Electrical Machines - I

Prof. Tapas Kumar Bhattacharya

Department of Electrical Engineering
Indian Institute of Technology, Kharagpur

Lecture - 09
Modelling of Practical Transformer - II

(Refer Slide Time: 00:26)

Welcome to the 9th lecture and you recall we were gradually going towards a practical
transformer. And in my last class, this was the slide, where this is a practical transformer.
Here there is no 𝑋𝑚 connected; you must understand that this is a practical transformer in
the laboratory ok; two secondary, two primary, there was nothing like 𝑋𝑚 connected there.

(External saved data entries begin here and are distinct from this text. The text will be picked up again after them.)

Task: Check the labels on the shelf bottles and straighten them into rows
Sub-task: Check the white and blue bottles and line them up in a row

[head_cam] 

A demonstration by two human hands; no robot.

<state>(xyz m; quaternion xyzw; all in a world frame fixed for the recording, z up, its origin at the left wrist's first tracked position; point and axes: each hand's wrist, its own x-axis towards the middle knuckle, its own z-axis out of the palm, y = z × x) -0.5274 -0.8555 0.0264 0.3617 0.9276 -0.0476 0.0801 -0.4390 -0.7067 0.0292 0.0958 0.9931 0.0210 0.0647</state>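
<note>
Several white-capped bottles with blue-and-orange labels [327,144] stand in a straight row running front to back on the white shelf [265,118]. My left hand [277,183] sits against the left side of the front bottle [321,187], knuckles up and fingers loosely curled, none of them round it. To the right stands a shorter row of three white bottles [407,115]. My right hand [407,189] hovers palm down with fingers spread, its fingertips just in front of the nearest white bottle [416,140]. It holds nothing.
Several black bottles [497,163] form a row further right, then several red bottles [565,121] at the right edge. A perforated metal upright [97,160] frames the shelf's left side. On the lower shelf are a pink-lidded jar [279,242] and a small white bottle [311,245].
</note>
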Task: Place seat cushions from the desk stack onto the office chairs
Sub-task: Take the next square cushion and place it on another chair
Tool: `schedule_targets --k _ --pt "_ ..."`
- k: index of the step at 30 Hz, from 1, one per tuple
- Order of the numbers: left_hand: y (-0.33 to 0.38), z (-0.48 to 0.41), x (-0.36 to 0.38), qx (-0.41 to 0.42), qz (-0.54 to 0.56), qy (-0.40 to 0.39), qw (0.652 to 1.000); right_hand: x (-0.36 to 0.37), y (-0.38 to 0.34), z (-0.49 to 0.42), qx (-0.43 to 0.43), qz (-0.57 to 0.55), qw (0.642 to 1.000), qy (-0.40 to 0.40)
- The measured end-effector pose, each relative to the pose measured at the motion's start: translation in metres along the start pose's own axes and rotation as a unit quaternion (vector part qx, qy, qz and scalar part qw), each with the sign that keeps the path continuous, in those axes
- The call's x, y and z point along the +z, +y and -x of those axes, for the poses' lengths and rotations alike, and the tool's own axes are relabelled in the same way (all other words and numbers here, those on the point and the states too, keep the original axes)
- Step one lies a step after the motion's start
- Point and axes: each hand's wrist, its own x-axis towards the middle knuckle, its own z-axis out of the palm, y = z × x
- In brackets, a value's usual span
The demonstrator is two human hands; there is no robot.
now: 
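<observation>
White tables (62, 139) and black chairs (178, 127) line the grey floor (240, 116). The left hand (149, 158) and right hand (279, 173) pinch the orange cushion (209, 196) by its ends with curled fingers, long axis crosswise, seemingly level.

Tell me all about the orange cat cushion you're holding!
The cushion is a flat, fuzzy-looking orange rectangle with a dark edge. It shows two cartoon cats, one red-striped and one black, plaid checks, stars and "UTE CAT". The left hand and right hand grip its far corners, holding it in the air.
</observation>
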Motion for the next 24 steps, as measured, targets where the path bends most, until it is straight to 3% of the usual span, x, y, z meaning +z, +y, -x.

But it was our thought process, which led us to believe that this whatever is happening to
a practical transformer, what is happening with S opened, current drawn from the supply
is finite, magnetizing current 𝐼𝑚 and when S closed, it must be 𝐼𝑚 + 𝐼2′ , because net MMF
in the circuit has to be 𝑁1 𝐼𝑚 , why? Because flux in the core is decided by supply voltage
and frequency, nobody has any say on that.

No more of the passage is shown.